I ricercatori hanno esaminato gli effetti fitotossici del lisciviato, ossia della soluzione acquosa che si forma in seguito all’esposizione delle buste agli agenti atmosferici e alle precipitazioni. Da quanto è emerso – affermano in una nota i ricercatori – i sacchetti rilascerebbero in acqua sostanze chimiche fitotossiche che interferiscono nella germinazione dei semi, con la differenza che i lisciviati da buste non-biodegradabili agiscono prevalentemente sulla parte aerea delle piante.
“Nella maggior parte degli studi condotti finora sull’impatto della plastica sull’ambiente, gli effetti delle macro-plastiche sulle piante superiori sono stati ignorati – spiega il professore Claudio Lardicci dell’Ateneo pisano – la nostra ricerca ha dimostrato che la dispersione delle buste, sia non-biodegradabili che compostabili, nell’ambiente può rappresentare una seria minaccia, dato che anche una semplice pioggia può causare la dispersione di sostanze fitotossiche nel terreno. Da qui l’importanza di informare adeguatamente sulla necessità di smaltire correttamente questi materiali”.
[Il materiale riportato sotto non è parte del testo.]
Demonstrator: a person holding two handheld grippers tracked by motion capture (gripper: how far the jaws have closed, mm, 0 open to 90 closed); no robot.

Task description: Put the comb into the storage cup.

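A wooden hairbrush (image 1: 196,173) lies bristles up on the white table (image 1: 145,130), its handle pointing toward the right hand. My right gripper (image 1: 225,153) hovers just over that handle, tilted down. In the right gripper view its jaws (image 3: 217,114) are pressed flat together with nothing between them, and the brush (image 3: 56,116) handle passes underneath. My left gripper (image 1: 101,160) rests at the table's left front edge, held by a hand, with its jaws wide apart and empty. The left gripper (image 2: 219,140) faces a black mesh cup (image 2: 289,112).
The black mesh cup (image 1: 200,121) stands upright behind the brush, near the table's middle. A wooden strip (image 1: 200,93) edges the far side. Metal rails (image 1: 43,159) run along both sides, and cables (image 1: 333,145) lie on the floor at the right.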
Dura la reazione di Novamont, la cui ad Catia Bastioli proprio nei giorni scorsi ha ricevuto a Parigi un importante riconoscimento per i risultati ottenuti nella bioeconomia. In un comunicato si sottiolinea come “L’università di Pisa continua ad inventarsi nuove metodologie per determinare l’effetto negativo dei sacchi compostabili nel caso in cui, invece di essere inviati a compostaggio come succede normalmente, finiscano in mare La notizia crea clamore, perché si fa notare come le soluzioni alternative come quelle compostabili non rappresentano una via virtuosa verso la protezione ambientale, anzi. Peccato – prosegue la nota – che le metodologie adottate per arrivare a queste conclusioni non sono validate. Sono esperimenti una tantum, di cui non è stata determinata la sensibilità, la riproducibilità, l’affidabilità e soprattutto non è dato il quadro di riferimento, necessario per interpretare i risultati. Manca all’appello una informazione indispensabile per valutare il dato: qual è l’effetto delle sostanze di riferimento? Non lo sappiamo perché non sono state usate sostanze di riferimento. E’ come la lancetta di un apparecchio di misurazione senza la scala, un tachimetro senza numeri. Cosa succede se il sistema pisano viene applicato ad altre sostanze, ad altri tipi di materiale, a sacchi ed imballaggi di differente natura? Soprattutto, cosa succede se il sistema viene applicato a sostanze naturali, tipo foglie o altri tessuti vegetali? La risposta è “piatta” oppure c’è un segnale? Inoltre, è “normale” che 8 sacchi si ritrovino tutti insieme in un litro d’acqua, oppure questa dose, usata dai ricercatori di Pisa è irrealistica, un po’ come cercare di dimostrare che l’aspirina uccide somministrando ad un paziente 100 compresse tutte insieme? Per ora non è dato saperlo e, in assenza di questa informazione, i risultati, pubblicizzati ai quattro venti, diventano fuorvianti, anche perché si incide su delle attività commerciali senza la sicurezza di avere a che fare con risultati riproducibili e sensati oppure di lavorare su artefatti metodologici”.